School looks to past to tone down 'bump and grind'


With arguably immodest "bump-and-grind" dancing moving from nightclubs to the Corvallis High School dance floor, chaperones were looking for a way to keep the school get-togethers within the realm of the respectable. And they found one.

It all seemed like a flashback but there they were, students in 1980s garb - leggings, fluorescent colors, preppy sweaters - doing a country line dance to a techno-version of "Cotton-Eyed Joe" complete with an Irish fiddle.

The students loved it. Kicking up their heels, stepping to the left and to the right, they seemed ecstatic at the chance to jump around and move their bodies.

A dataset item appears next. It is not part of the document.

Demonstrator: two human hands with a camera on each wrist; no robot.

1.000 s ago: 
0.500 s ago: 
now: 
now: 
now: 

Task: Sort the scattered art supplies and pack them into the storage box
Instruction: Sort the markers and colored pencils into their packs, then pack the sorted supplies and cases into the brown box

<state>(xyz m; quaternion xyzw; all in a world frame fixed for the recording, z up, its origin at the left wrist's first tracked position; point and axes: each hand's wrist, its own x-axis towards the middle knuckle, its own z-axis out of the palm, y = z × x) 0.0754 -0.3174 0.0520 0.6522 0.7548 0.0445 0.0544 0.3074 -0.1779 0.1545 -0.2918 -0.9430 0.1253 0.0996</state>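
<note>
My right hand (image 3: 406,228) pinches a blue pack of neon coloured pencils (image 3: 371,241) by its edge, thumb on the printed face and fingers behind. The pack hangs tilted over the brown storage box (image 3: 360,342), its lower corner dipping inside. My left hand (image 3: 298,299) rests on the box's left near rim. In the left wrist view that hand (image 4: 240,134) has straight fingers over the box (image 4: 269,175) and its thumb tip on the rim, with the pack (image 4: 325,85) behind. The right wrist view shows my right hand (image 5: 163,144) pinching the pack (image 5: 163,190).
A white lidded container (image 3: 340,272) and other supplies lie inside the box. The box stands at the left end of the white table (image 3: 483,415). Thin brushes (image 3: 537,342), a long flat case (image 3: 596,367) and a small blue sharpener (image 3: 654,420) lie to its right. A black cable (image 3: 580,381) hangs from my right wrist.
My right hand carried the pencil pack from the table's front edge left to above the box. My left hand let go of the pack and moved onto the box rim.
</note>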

Dressed for CHS spirit week '80s day, a small group that arrived in the school gym to take part in a dance tutorial Tuesday grew throughout the session to include about 40 students, teachers and administrators swinging their partners and line-dancing.

It was Principal Suzanne Dalton's idea, to give students something new for the homecoming dance this Friday night.

Some teachers who have chaperoned school dances in recent years had been "basically appalled," said CHS health room assistant and frequent chaperone Cindy Gulledge.

"It all comes down to respecting everybody," Gulledge said. "Alienating other groups, causing them not to come to the dances, is not fair."

Dance organizer senior Sam Berger says he isn't sure how it will catch on with the rest of the students used to rap and hip-hop.

"Probably not at first, but hopefully they'll learn to grow to like it when they are there," Berger said.

If Tuesday was an indication many will find on Friday night that line and swing dancing is fun even if it isn't considered "cool."

Sophomore Nia Whitfield stumbled upon the dance tutorial Tuesday and was quickly caught up in it.

"Instead of modern dancing, have fun with Western," she suggested.